Com a voz Própria

Com a voz  própria

Esta matéria foi publicada pelo caderno especial Pensar Brasil do Jornal Estado de Minas .

Por : Janaína Cunha Melo
 

A despeito dos piores prognósticos a respeito da modernidade, ou justamente em consequência deles, fenômenos como o movimento hip hop surgem como uma implosão. Resposta imediata e incontida de jovens em todo o mundo, diante da necessidade de se fazerem ouvir. A maior parte deles reivindica justiça social, igualdade de condições, fim de preconceitos históricos, sobretudo racial e econômico. Vindos de periferias e aglomerados urbanos, do Brooklyn, nos Estados Unidos, à Cidade de Deus, no Rio de Janeiro, não é senso comum que o que eles buscam tem a ver com ascensão ou deslocamento de classe social. Ao contrário, exibem orgulho de “ser favela”, de pertencer a estrutura complexa de organização social que tem seus meios de lidar com a inoperância governamental, o descaso e a escassez.

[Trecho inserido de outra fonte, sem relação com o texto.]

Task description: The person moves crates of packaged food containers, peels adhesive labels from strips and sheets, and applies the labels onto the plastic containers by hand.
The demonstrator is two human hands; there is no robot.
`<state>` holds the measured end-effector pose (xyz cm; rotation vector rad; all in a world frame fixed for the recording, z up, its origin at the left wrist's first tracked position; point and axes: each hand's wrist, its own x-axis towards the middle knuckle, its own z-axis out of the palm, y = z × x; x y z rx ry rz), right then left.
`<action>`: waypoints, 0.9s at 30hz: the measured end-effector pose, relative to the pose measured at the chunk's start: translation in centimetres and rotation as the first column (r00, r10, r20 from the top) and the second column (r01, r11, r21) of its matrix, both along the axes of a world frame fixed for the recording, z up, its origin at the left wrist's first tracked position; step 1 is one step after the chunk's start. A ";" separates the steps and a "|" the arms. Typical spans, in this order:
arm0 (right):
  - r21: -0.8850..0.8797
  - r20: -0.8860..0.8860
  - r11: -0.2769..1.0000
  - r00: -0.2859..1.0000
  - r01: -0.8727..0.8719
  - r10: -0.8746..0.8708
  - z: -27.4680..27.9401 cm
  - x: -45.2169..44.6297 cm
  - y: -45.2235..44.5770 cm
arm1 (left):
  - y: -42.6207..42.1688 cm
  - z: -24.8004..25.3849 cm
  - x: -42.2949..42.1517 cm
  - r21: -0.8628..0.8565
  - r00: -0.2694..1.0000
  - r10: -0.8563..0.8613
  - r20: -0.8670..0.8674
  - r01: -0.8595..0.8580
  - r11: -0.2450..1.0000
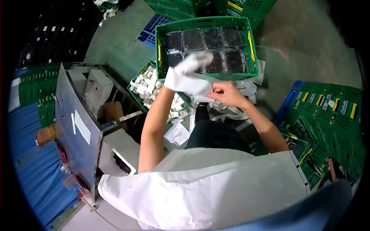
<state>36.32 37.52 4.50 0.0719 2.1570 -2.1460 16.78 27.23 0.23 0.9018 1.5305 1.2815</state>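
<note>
A white, paper-like strip (194,85) covers the wrist and back of my left hand (197,62) and stretches across to the right. That hand is smeared by motion, so its fingers cannot be made out; it is over the front of a green crate (206,77). My right hand (227,94) pinches the right end of the strip between thumb and fingers. Inside the crate stand several clear plastic punnets (212,38) with dark contents, set in rows. Just left of my hands, a smaller green crate (133,87) holds a heap of printed white labels or strips (152,86).
Loose white strips (231,113) litter the floor around my feet. A metal-sided table (77,127) with white foam boxes (98,90) stands at left. Green crates (323,104) are stacked at right, others (173,7) behind. A blue pallet (152,30) lies beyond.
</note>
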 end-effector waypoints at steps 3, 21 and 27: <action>-0.197 0.124 0.973 0.988 0.119 -0.096 3.6 1.8 0.9 | -5.3 -4.2 9.4 -0.063 0.964 -0.077 0.254 0.096 0.993; 0.714 -0.098 0.638 0.944 0.288 -0.316 0.0 1.2 3.4 | -11.9 5.8 21.9 0.024 0.747 0.518 0.417 -0.578 0.815; 0.156 0.229 0.966 0.959 -0.208 0.170 1.9 0.6 -2.3 | -13.6 2.7 19.4 -0.072 0.739 0.597 0.312 -0.608 0.790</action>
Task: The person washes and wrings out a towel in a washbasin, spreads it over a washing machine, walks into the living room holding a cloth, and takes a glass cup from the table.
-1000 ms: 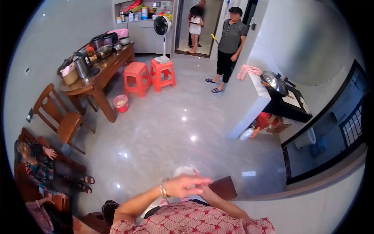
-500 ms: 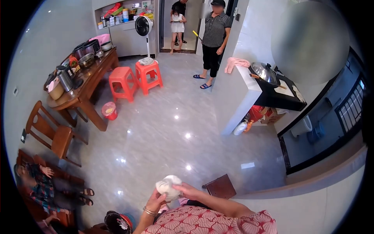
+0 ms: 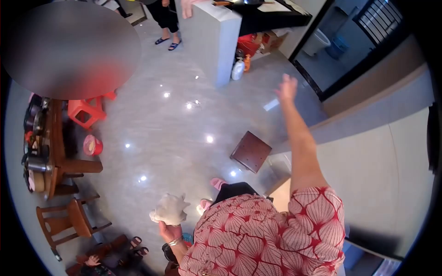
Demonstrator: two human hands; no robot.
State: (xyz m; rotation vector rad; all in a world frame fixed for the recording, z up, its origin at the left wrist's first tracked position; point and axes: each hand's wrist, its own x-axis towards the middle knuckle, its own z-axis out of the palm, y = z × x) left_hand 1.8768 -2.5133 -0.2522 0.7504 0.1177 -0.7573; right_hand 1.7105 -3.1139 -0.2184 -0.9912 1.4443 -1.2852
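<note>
My left hand [image 3: 170, 231] is closed around the underside of a crumpled white bundle [image 3: 169, 209]. Whether that bundle is cloth or thin plastic I cannot tell; loose points stick up from its top. My right hand [image 3: 288, 88] is stretched far forward over the floor at the right, fingers apart, slightly blurred and with nothing in it. Below the right forearm, a small dark brown stool [image 3: 251, 152] stands on the tiles, apart from both hands.
A low wall [image 3: 212, 41] carries a black counter, with bottles [image 3: 238, 70] beneath it. At the left are a wooden table [image 3: 57, 133], a wooden chair [image 3: 76, 218], red stools [image 3: 87, 112] and a red bucket [image 3: 93, 145]. A person in blue slippers [image 3: 174, 44] stands ahead; another sits lower left.
My right hand has let go of the white bundle and swung out forward and right. My left hand keeps the bundle, now more loosely crumpled. My view has turned right and down.
</note>
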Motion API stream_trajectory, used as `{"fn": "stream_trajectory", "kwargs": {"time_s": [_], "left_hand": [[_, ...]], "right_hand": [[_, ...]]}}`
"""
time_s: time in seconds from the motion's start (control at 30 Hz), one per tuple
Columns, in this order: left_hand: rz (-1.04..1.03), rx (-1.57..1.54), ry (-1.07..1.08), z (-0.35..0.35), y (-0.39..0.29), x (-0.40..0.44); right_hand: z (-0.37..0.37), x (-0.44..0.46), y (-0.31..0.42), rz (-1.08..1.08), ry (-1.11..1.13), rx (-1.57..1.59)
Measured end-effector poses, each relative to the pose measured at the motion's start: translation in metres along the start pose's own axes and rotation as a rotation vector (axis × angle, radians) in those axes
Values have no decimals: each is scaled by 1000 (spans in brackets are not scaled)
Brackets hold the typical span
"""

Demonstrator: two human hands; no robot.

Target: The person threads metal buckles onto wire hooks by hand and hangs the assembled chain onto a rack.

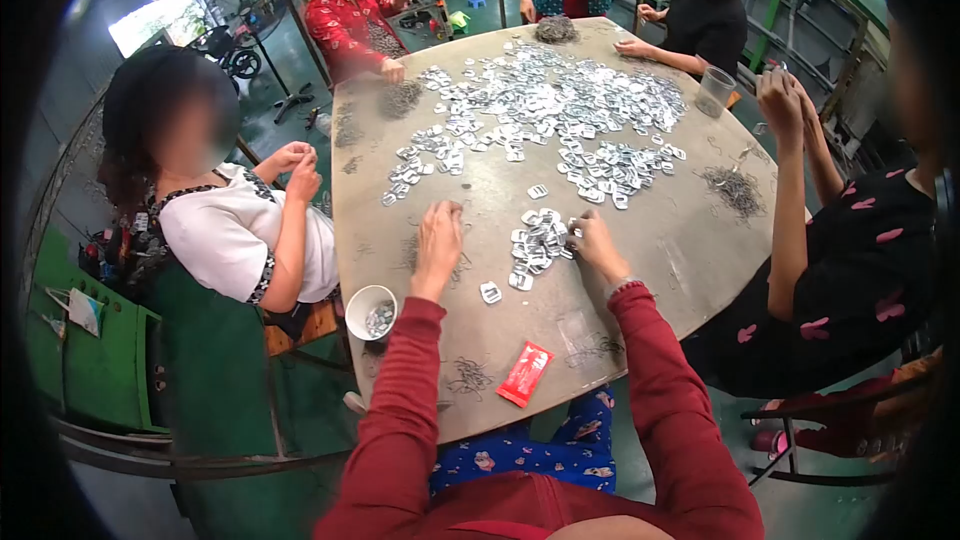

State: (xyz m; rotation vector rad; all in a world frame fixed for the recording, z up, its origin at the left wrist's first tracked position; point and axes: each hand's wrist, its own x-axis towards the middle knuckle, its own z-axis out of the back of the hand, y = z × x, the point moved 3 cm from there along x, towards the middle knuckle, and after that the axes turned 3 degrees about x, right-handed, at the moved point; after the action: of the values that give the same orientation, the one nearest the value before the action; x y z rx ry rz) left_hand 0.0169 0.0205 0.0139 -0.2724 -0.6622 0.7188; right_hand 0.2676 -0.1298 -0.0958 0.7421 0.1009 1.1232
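Just in front of me on the table (490,340) lies a small pile of silver metal buckles (540,240). My right hand (595,240) touches the right side of this pile, its fingertips closed together at a buckle; exactly what they pinch is too small to make out. To the left of the pile, my left hand (438,240) rests low over the table with its fingers bent downward, and whether it holds anything is hidden. One loose buckle (490,292) lies between my left hand and the pile. A large spread of similar buckles (540,90) covers the table's far half.
A white cup (371,313) with small pieces stands at the left edge. A red packet (525,374) lies near me. Dark wire tangles (733,190) lie at the right and elsewhere. A clear cup (714,92) stands far right. Several people surround the table.
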Motion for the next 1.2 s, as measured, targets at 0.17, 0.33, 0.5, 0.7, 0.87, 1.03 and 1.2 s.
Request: {"fn": "stream_trajectory", "kwargs": {"time_s": [0.17,0.33,0.5,0.7,0.87,1.03,1.2], "left_hand": [[24,-427,51,21,-44,-63],[209,-885,305,19,-80,-122],[-72,-802,316,45,-128,-142],[-250,-620,146,65,-140,-152],[-116,-793,257,64,-134,-156],[105,-1036,476,61,-122,-163],[126,-1067,457,63,-118,-166]], "right_hand": [[10,-35,17,-299,-162,553],[43,-109,109,-279,-221,789],[71,-171,172,-277,-253,917],[88,-199,206,-244,-288,888],[86,-206,210,-209,-181,918],[110,-201,210,-207,-77,1046],[103,-164,117,-320,-143,820]]}}
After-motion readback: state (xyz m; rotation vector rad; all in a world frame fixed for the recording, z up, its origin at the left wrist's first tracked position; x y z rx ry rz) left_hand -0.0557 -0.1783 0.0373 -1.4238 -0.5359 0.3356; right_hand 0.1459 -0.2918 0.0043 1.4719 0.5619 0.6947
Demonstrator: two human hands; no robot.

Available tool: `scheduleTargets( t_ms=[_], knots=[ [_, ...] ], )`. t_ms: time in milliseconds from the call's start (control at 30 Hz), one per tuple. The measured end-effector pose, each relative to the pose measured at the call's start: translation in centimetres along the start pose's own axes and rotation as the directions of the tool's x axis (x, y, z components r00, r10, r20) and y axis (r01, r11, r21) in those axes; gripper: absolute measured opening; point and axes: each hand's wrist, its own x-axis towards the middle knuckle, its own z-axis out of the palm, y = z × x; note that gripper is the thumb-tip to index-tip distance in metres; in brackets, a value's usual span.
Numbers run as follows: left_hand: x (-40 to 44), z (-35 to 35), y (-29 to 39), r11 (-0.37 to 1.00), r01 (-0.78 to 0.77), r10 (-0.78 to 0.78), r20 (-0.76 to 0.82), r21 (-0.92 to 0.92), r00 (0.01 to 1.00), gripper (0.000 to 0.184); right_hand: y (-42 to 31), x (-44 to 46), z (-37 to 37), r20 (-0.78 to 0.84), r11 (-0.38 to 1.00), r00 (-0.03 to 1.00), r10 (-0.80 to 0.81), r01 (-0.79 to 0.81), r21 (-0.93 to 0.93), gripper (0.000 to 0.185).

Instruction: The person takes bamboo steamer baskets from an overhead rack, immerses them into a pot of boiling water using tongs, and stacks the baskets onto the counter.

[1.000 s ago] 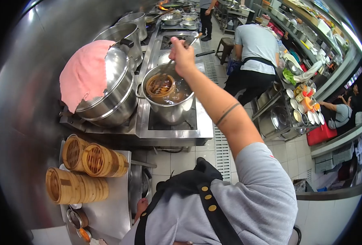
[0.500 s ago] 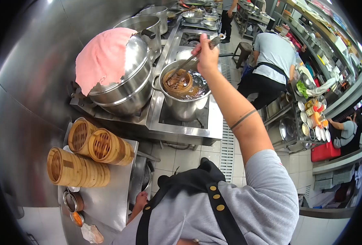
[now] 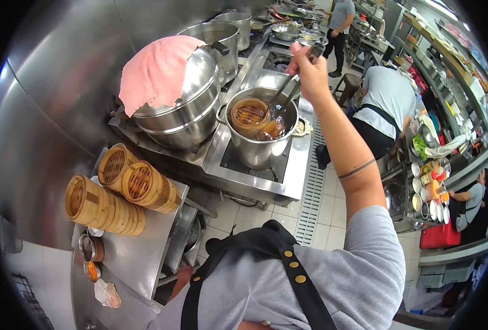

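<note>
My right hand [image 3: 310, 69] is closed around the top of long metal tongs [image 3: 280, 94] above a steel pot [image 3: 258, 148]. The tongs' two arms look spread, with their lower ends down in the pot. Inside it, a round bamboo steamer basket [image 3: 249, 113] with a slatted base sits tilted in brownish, bubbling liquid, beside the tongs. Whether the tongs touch the basket is unclear. My left hand [image 3: 184, 275] is low beside the steel side table, blurred and partly hidden by my apron; its fingers do not show clearly.
Left of the pot stands a large lidded steel steamer [image 3: 183, 124] under a pink cloth [image 3: 153, 74]. Stacked bamboo baskets [image 3: 103, 206] occupy the side table [image 3: 139, 245]. Tall pots [image 3: 222, 38] line the back. A co-worker [image 3: 387, 102] bends at the right-hand counter.
The tongs have gone from inside the basket to its right side, with their arms spreading apart. The basket tilts slightly differently. My view has shifted, moving the scene rightward.
</note>
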Motion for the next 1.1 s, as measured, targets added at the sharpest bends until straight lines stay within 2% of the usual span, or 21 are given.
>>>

Nesta busca essencialmente política, motivada por razões ideológicas, a palavra ganha potência em meio exaustivamente apontado como avesso à leitura e à escrita. As letras de rap assumem contorno narrativo,como crônicas de uma realidade até então pouco investigada, e que começam a reclamar atenção como poesia,como gênero literário de merecido destaque nas discussões acadêmicas.
As artes plásticas e visuais, então herança dos detentores de recursos materiais e meios tecnológicos, ganham as ruas com traços irregulares, subversivos e propositadamente desacomodados,para revelar angústias de quem deseja se apoderar da cidade para além de suas fronteiras geográficas, financeiras e emocionais, que distinguem o centro da periferia.
Na dança de rua, corpo e movimento transgridem as formas habituais, os modos adequados, em coreografias que destoam das exigências padronizadas para revelar habilidades outras, que não se restringem à capacidade de repetir, com perfeição, roteiros sacralizados.
Ganha os palcos dos grandes teatros em resultados de pesquisas de linguagem de grupos interessados em desvendar as potencialidades do corpo em movimento, ao mesmo tempo em que resignifica o espaço público e as ruas, atribuindo-lhes valor de salas de espetáculos ao ar livre, de acesso irrestrito,também atribuindo novo sentido ao conceito de democratização.
Articulados com movimentos populares e organizações independentes, artistas de periferia estabelecem vários níveis de interlocução com pretensões ousadas.
Num primeiro momento, se fazem notar como meio de investigação e descoberta do próprio papel social.
Em seguida, se aventuram em processo de construção de saber que em muito ultrapassa a estreiteza dos interesses pessoais.
Se nos anos 1990, pouco mais de uma década depois de as primeiras expressões do hip hop tomarem forma no Brasil, a multiplicação de projetos sociais, públicos e privados, revelou que este movimento poderia se converter em um caminho possível de afastamento da juventude do assédio da criminalidade em vilas e favelas, hoje é fato que superou as expectativas. Não apenas pelo potencial prático ou por suas feições utilitárias, mas pelo que o movimento revela a respeito de uma geração acusada injustamente de ser pouco articulada do ponto de vista político e nada interessada no desenvolvimento social.
O que esses sujeitos manifestam com a arte que fazem é a recusa dos meios convencionais e superados de fazer política, de ser cidadão .Com menor ou maior competência estética, integram uma rede de atores sociais militantes, que oferecem suas contribuições para a consolidação de uma sociedade que precisa ser compreendida a partir da diversidade que a constitui.
Por sua condição libertária, independente de compromisso com a verdade do tempo que expressar, a arte pode ser instrumento – de superação, reconhecimento, valorização e muitos outros –, mas reúne todos os elementos para ir além deste caráter utilitário.
Não é conciliadora, lúdica, panfletária ou contestadora como um fim, mas como resultado da reflexão a respeito do que se revela. Patrimônio imaterial de valor inestimável rara a comunicação e expressão, permite ser e reconhecer no outro o igual por quem pode valer a pena zelar. Não pelo princípio religioso da bondade, mas pela perspectiva generosa de querer, e poder, compartilhar certezas e dilemas que se impõem como desafios para todos.